Anyone with a heart would know that’s impossible in many situations.

This was one of those situations. I felt for that reporter – though obviously I felt even more deeply for the children who lost their lives, for the parents of those children, and for the hundreds of others who died, were injured or lost their homes and belongings.


Once again, it drove home the fact that we never should take life for granted and should somehow savor every moment.

It made me remember a story I recently read involving Tommy Lasorda, of all people. Lasorda, a devoted Catholic, was the gregarious manager of the Los Angeles Dodgers for many years, as outgoing as any person you ever would meet. He was a salesman of sorts, one of the greatest ambassadors the game of baseball has known.

Tommy Lasorda (b. 1927), Manager, Los Angeles Dodgers from 1976 to 1996.

Tommy Lasorda (b. 1927), Manager, Los Angeles Dodgers from 1976 to 1996.

The story I read had been written some years ago and involved Lasorda’s son, who died at the age of 33. Lasorda clearly missed his son, but he had mourned for him and moved on. In fact, he seemed able to focus on everything positive despite many difficult aspects to his son’s life and the reason for his death (AIDS).

One quote from Lasorda has stuck with me. It went something like this:

“If God had come to me and said, ‘I will give you a son, but you will have him for only 33 years. Do you still want him?’, my answer would have been an absolute ‘Yes.’”

What a thought. What a way of looking at a horrible deal of the cards.

I don’t know if I could do that. Take away one of my children now and I would be as devastated as the homes and families in Oklahoma. Take away my wife or a good friend, and I wouldn’t be able to think only of the good times and the blessing I enjoyed for however long it was. I would be heart-broken and lament all that could have been, all that should have been. My mom was 75, not close to 33, when she passed away in May; I still felt like I lost her too soon.
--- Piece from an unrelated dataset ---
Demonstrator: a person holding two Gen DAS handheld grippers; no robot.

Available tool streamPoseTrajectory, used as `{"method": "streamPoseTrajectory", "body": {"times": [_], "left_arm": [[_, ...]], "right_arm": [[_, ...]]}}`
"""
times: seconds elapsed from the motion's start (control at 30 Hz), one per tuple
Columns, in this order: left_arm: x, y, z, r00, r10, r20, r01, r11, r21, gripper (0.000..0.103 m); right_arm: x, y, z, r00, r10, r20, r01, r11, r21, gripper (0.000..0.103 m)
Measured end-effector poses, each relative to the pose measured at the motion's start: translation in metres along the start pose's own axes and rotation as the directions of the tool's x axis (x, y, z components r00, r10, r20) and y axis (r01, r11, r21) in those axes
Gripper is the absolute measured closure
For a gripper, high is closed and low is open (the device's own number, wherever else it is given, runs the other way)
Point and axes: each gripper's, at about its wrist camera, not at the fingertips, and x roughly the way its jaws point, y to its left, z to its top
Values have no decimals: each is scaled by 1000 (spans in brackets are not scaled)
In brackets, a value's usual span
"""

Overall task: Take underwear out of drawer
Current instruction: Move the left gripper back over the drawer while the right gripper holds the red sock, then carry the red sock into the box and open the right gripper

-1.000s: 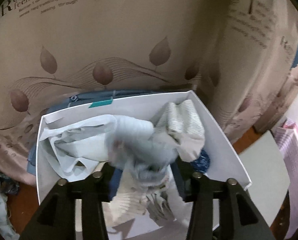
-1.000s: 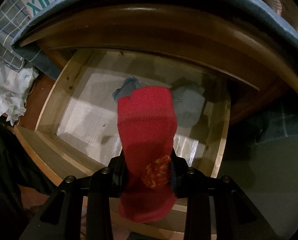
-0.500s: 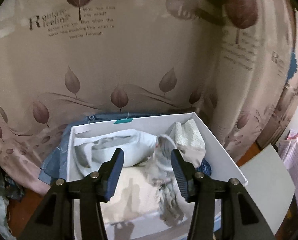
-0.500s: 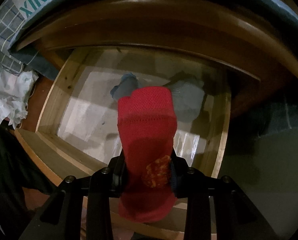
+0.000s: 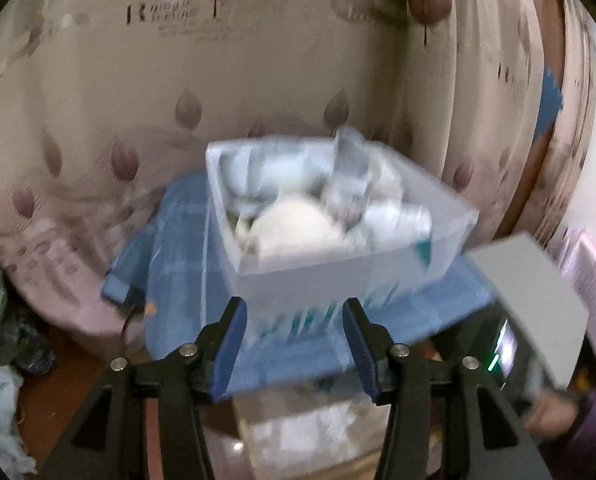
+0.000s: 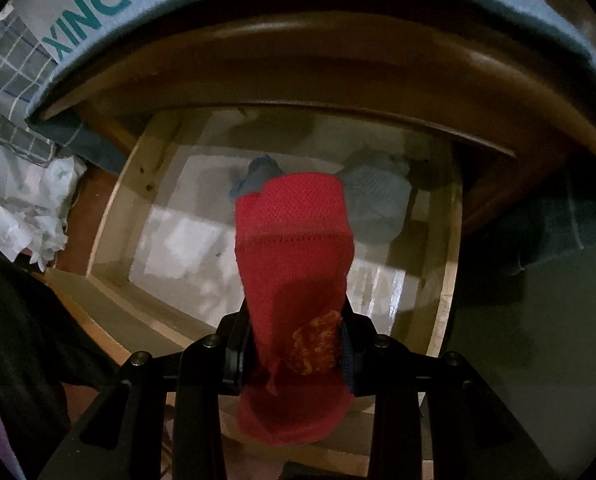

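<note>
1. Now empty, the left gripper [image 5: 294, 344] stands wide, withdrawn from the white plastic box [image 5: 337, 276] of pale garments ahead; deposit judged complete.
2. Right gripper [image 6: 298, 344] stays clamped on red mesh underwear [image 6: 294, 248], above the open wooden drawer [image 6: 441, 280].

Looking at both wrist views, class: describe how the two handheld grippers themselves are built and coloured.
The left gripper has two black angular arms with triangular cut-outs, round silver bolts at the joints, and blue ribbed pads on the fingers. The right gripper shows the same black frame and silver bolts, with a blue pad edge visible. No cables, sleeves or markings show.
</note>
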Motion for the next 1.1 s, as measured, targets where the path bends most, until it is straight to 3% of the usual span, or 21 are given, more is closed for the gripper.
{"method": "streamPoseTrajectory", "body": {"times": [0.17, 0.33, 0.73, 0.87, 1.1], "left_arm": [[12, 9, -44, 997, 18, -69, -19, 1000, -7, 52], [29, 21, -70, 994, -20, -111, 8, 994, -109, 52], [37, 24, -73, 990, -39, -139, 19, 990, -139, 52], [39, 12, -75, 989, -27, -147, 14, 996, -87, 52], [41, -10, -77, 989, -9, -148, 10, 1000, 8, 52]], "right_arm": [[-14, 1, -2, 998, 34, 44, -35, 999, 17, 71], [-30, 4, -9, 995, 61, 78, -62, 998, 19, 71], [-104, 10, -23, 967, 122, 224, -134, 990, 39, 71], [-149, 9, -19, 941, 141, 306, -162, 986, 44, 71], [-237, 17, 23, 877, 165, 451, -179, 984, -12, 70]]}}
How do you look disaster in the eye and gain Lasorda’s perspective? I have known people who lost their children at young ages; I don’t know that they ever have gotten over it. I’d be like those people, which is part of the reason my heart goes out to them and why that reporter had such difficulty talking in that moment.

Interviewers talked to some of the people whose homes were obliterated. On camera they said they were happy to be alive, that whatever material things – house, furniture, clothes, cars – were lost can be replaced. True enough, but some of those things that are lost can’t be replaced, things that took a lifetime to create, memories more tangible because of pictures or artwork or letters that can’t be recaptured.

And yet life is the most important, without a doubt. There is no replacing a life.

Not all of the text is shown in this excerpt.